## PROMPT
An unchanged copy of every record below, without pictures, is the goal.

------------------------------------------------

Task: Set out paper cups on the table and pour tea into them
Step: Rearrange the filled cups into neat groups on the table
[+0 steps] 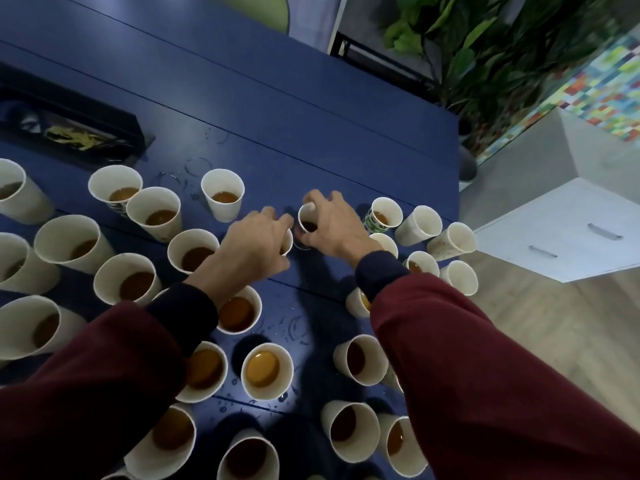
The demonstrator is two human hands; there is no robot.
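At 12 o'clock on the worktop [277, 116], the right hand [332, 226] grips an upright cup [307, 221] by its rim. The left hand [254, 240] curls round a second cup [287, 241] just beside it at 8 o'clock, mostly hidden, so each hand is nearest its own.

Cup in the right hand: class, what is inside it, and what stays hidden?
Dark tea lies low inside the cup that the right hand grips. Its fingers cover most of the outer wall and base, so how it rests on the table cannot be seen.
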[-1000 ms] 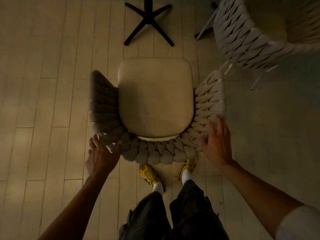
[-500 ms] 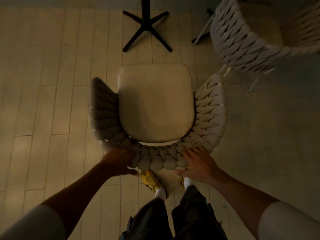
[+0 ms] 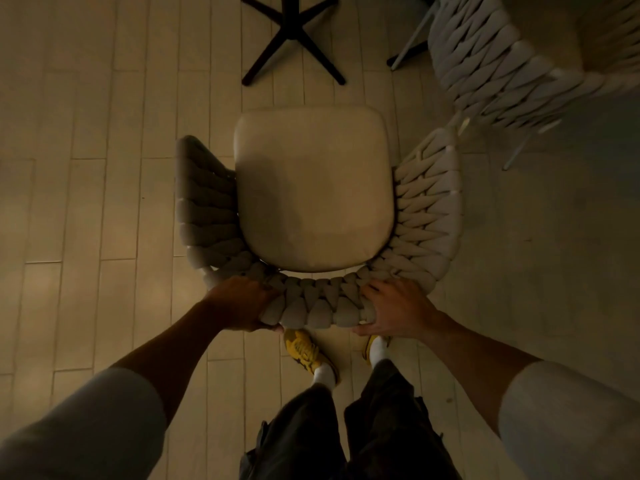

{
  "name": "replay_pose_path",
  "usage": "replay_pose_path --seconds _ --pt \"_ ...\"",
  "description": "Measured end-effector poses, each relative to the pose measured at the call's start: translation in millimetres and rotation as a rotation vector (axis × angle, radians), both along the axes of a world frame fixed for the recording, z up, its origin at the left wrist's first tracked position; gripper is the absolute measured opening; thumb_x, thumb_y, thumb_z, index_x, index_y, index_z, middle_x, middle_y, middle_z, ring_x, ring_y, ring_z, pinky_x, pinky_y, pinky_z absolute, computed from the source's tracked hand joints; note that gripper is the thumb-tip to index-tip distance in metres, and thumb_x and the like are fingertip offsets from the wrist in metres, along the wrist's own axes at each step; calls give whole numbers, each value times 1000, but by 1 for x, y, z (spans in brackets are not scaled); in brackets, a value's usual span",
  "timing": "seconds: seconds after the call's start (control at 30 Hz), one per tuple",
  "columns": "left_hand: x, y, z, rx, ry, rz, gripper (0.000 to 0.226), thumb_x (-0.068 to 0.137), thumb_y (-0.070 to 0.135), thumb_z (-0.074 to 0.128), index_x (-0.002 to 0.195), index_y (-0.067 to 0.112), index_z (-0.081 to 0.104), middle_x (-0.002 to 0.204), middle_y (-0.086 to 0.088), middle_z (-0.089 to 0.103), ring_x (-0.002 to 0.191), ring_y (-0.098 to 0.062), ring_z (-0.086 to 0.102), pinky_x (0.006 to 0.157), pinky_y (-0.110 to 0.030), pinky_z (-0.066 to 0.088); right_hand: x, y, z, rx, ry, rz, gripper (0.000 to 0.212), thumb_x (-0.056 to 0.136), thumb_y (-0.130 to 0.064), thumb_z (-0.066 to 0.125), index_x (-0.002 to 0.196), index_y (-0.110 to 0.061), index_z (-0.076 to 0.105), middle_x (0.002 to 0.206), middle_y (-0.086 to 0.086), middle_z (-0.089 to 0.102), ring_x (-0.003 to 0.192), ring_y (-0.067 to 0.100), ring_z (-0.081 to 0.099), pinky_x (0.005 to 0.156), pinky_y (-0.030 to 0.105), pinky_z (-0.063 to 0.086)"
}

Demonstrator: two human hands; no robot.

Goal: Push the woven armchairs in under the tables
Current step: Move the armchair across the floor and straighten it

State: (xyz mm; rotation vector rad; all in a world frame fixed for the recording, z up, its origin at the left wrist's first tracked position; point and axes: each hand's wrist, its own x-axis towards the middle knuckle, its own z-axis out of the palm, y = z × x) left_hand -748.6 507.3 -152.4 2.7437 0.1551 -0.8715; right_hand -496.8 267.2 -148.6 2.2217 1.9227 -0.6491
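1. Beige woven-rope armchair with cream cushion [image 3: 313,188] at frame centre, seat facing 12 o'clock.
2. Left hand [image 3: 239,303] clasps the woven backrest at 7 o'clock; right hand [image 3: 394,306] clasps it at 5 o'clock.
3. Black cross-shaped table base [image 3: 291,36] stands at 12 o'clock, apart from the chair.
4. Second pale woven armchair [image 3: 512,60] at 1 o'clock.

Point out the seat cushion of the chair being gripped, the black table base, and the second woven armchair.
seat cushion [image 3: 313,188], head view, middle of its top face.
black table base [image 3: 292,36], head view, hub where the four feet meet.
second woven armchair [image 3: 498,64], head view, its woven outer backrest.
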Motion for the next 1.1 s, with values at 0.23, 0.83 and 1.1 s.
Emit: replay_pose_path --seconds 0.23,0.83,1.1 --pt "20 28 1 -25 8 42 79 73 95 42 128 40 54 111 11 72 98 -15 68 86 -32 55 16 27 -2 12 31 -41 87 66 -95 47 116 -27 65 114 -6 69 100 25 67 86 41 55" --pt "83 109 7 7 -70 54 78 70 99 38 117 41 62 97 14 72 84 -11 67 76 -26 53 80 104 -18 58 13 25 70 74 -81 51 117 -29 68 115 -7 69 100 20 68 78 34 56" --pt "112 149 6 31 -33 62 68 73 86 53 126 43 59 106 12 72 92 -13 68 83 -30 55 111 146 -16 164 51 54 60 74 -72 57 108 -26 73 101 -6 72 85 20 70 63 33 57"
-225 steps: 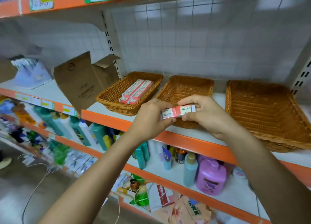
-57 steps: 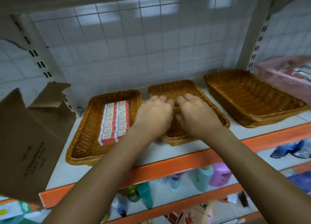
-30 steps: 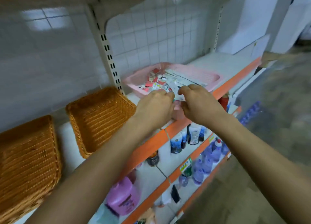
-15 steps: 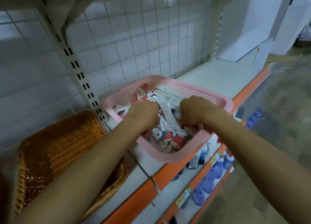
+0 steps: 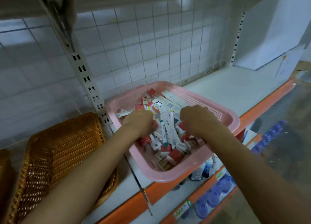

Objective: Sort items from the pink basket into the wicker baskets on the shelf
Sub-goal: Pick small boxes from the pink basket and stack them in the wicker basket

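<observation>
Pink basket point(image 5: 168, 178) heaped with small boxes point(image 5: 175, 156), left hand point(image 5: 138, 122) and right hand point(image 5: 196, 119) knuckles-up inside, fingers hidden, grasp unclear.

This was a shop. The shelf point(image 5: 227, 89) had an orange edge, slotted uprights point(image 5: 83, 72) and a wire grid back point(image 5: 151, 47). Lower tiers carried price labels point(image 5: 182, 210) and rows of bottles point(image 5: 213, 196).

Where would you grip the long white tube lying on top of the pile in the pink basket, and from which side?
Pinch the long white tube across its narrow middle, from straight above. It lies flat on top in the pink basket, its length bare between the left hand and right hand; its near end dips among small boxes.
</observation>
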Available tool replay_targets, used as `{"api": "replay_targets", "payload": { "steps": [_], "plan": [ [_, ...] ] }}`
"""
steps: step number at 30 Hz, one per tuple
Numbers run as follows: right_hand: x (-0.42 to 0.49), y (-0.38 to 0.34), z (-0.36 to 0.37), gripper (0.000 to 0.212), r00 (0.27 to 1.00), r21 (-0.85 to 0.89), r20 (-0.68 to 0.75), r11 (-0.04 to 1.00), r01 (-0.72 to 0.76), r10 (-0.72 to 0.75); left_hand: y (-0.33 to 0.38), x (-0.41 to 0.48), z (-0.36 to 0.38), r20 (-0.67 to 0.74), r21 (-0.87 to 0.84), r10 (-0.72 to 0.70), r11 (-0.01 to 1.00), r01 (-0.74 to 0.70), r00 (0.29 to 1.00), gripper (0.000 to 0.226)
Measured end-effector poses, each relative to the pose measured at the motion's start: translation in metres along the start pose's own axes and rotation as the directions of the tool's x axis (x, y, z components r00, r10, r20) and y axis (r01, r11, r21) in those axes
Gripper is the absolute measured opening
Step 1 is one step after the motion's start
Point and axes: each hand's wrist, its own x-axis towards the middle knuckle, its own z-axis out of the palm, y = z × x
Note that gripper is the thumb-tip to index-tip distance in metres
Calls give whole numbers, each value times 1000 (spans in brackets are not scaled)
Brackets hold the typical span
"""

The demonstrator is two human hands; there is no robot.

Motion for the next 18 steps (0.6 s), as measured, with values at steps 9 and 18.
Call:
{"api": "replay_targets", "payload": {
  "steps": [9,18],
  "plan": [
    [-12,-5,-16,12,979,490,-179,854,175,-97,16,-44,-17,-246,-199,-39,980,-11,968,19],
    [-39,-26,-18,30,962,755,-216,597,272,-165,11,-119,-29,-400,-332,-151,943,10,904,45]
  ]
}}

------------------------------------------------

## WRITTEN SOLUTION
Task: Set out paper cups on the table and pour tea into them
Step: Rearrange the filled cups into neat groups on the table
[+0 steps] 
The demonstrator is two human hands; there is no robot.
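At 12 o'clock on the worktop [277, 116], the right hand [332, 226] grips an upright cup [307, 221] by its rim. The left hand [254, 240] curls round a second cup [287, 241] just beside it at 8 o'clock, mostly hidden, so each hand is nearest its own.

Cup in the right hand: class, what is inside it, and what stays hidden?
Dark tea lies low inside the cup that the right hand grips. Its fingers cover most of the outer wall and base, so how it rests on the table cannot be seen.
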[-1000 ms] 
[-500 ms] 
[+0 ms] 

{
  "name": "replay_pose_path",
  "usage": "replay_pose_path --seconds _ --pt \"_ ...\"",
  "description": "Measured end-effector poses, each relative to the pose measured at the call's start: translation in millimetres and rotation as a rotation vector (axis × angle, radians), both along the axes of a world frame fixed for the recording, z up, its origin at the left wrist's first tracked position; gripper is the absolute measured opening; thumb_x, thumb_y, thumb_z, index_x, index_y, index_z, middle_x, middle_y, middle_z, ring_x, ring_y, ring_z, pinky_x, pinky_y, pinky_z absolute, computed from the source's tracked hand joints; note that gripper is the thumb-tip to index-tip distance in metres, and thumb_x and the like are fingertip offsets from the wrist in metres, along the wrist's own axes at each step; calls give whole numbers, each value times 1000, but by 1 for x, y, z (spans in brackets are not scaled); in brackets, a value's usual span",
  "timing": "seconds: seconds after the call's start (control at 30 Hz), one per tuple",
  "columns": "left_hand: x, y, z, rx, ry, rz, gripper (0.000 to 0.226), thumb_x (-0.068 to 0.137), thumb_y (-0.070 to 0.135), thumb_z (-0.074 to 0.128), index_x (-0.002 to 0.195), index_y (-0.067 to 0.112), index_z (-0.081 to 0.104), middle_x (-0.002 to 0.204), middle_y (-0.086 to 0.088), middle_z (-0.089 to 0.103), ring_x (-0.002 to 0.191), ring_y (-0.098 to 0.062), ring_z (-0.086 to 0.102), pinky_x (0.006 to 0.157), pinky_y (-0.110 to 0.030), pinky_z (-0.066 to 0.088); right_hand: x, y, z, rx, ry, rz, gripper (0.000 to 0.212), thumb_x (-0.056 to 0.136), thumb_y (-0.130 to 0.064), thumb_z (-0.066 to 0.125), index_x (-0.002 to 0.196), index_y (-0.110 to 0.061), index_z (-0.076 to 0.105), middle_x (0.002 to 0.206), middle_y (-0.086 to 0.086), middle_z (-0.089 to 0.102), ring_x (-0.003 to 0.192), ring_y (-0.067 to 0.100), ring_z (-0.081 to 0.099), pinky_x (0.005 to 0.156), pinky_y (-0.030 to 0.105), pinky_z (-0.063 to 0.086)"
}

Demonstrator: two human hands; no robot.

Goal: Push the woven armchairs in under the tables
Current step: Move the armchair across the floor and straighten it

State: (xyz mm; rotation vector rad; all in a world frame fixed for the recording, z up, its origin at the left wrist's first tracked position; point and axes: each hand's wrist, its own x-axis towards the middle knuckle, its own z-axis out of the palm, y = z × x) left_hand -748.6 507.3 -152.4 2.7437 0.1551 -0.8715; right_hand -496.8 267.2 -148.6 2.2217 1.9227 -0.6491
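1. Beige woven-rope armchair with cream cushion [image 3: 313,188] at frame centre, seat facing 12 o'clock.
2. Left hand [image 3: 239,303] clasps the woven backrest at 7 o'clock; right hand [image 3: 394,306] clasps it at 5 o'clock.
3. Black cross-shaped table base [image 3: 291,36] stands at 12 o'clock, apart from the chair.
4. Second pale woven armchair [image 3: 512,60] at 1 o'clock.

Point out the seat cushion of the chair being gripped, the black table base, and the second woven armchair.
seat cushion [image 3: 313,188], head view, middle of its top face.
black table base [image 3: 292,36], head view, hub where the four feet meet.
second woven armchair [image 3: 498,64], head view, its woven outer backrest.
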Motion for the next 1.1 s, with values at 0.23, 0.83 and 1.1 s.
Emit: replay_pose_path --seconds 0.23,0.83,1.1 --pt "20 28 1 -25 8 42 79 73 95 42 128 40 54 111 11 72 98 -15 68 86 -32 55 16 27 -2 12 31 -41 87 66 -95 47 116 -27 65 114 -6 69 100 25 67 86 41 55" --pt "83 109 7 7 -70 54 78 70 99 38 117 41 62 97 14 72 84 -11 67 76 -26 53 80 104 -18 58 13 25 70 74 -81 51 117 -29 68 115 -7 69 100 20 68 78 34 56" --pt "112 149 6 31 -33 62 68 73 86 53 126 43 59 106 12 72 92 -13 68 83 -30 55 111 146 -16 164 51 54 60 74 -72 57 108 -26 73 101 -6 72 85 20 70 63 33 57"
-225 steps: 
-57 steps: 
-30 steps: 
-15 steps: 
+0 steps: 

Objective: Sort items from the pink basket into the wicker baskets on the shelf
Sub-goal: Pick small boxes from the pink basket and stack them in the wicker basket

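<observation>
Pink basket point(image 5: 168, 178) heaped with small boxes point(image 5: 175, 156), left hand point(image 5: 138, 122) and right hand point(image 5: 196, 119) knuckles-up inside, fingers hidden, grasp unclear.

This was a shop. The shelf point(image 5: 227, 89) had an orange edge, slotted uprights point(image 5: 83, 72) and a wire grid back point(image 5: 151, 47). Lower tiers carried price labels point(image 5: 182, 210) and rows of bottles point(image 5: 213, 196).

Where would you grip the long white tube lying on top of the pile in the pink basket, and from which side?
Pinch the long white tube across its narrow middle, from straight above. It lies flat on top in the pink basket, its length bare between the left hand and right hand; its near end dips among small boxes.
</observation>
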Available tool replay_targets, used as `{"api": "replay_targets", "payload": { "steps": [_], "plan": [ [_, ...] ] }}`
"""
steps: step number at 30 Hz, one per tuple
Numbers run as follows: right_hand: x (-0.42 to 0.49), y (-0.38 to 0.34), z (-0.36 to 0.37), gripper (0.000 to 0.212), r00 (0.27 to 1.00), r21 (-0.85 to 0.89), r20 (-0.68 to 0.75), r11 (-0.04 to 1.00), r01 (-0.72 to 0.76), r10 (-0.72 to 0.75); left_hand: y (-0.33 to 0.38), x (-0.41 to 0.48), z (-0.36 to 0.38), r20 (-0.67 to 0.74), r21 (-0.87 to 0.84), r10 (-0.72 to 0.70), r11 (-0.01 to 1.00), r01 (-0.74 to 0.70), r00 (0.29 to 1.00), gripper (0.000 to 0.226)
Measured end-effector poses, each relative to the pose measured at the motion's start: translation in metres along the start pose's own axes and rotation as the directions of the tool's x axis (x, y, z components r00, r10, r20) and y axis (r01, r11, r21) in those axes
Gripper is the absolute measured opening
Step 1 is one step after the motion's start
Point and axes: each hand's wrist, its own x-axis towards the middle knuckle, its own z-axis out of the palm, y = z × x
Note that gripper is the thumb-tip to index-tip distance in metres
Calls give whole numbers, each value times 1000 (spans in brackets are not scaled)
Brackets hold the typical span
"""

The demonstrator is two human hands; there is no robot.

Motion for the next 18 steps (0.6 s), as measured, with values at steps 9 and 18.
Call:
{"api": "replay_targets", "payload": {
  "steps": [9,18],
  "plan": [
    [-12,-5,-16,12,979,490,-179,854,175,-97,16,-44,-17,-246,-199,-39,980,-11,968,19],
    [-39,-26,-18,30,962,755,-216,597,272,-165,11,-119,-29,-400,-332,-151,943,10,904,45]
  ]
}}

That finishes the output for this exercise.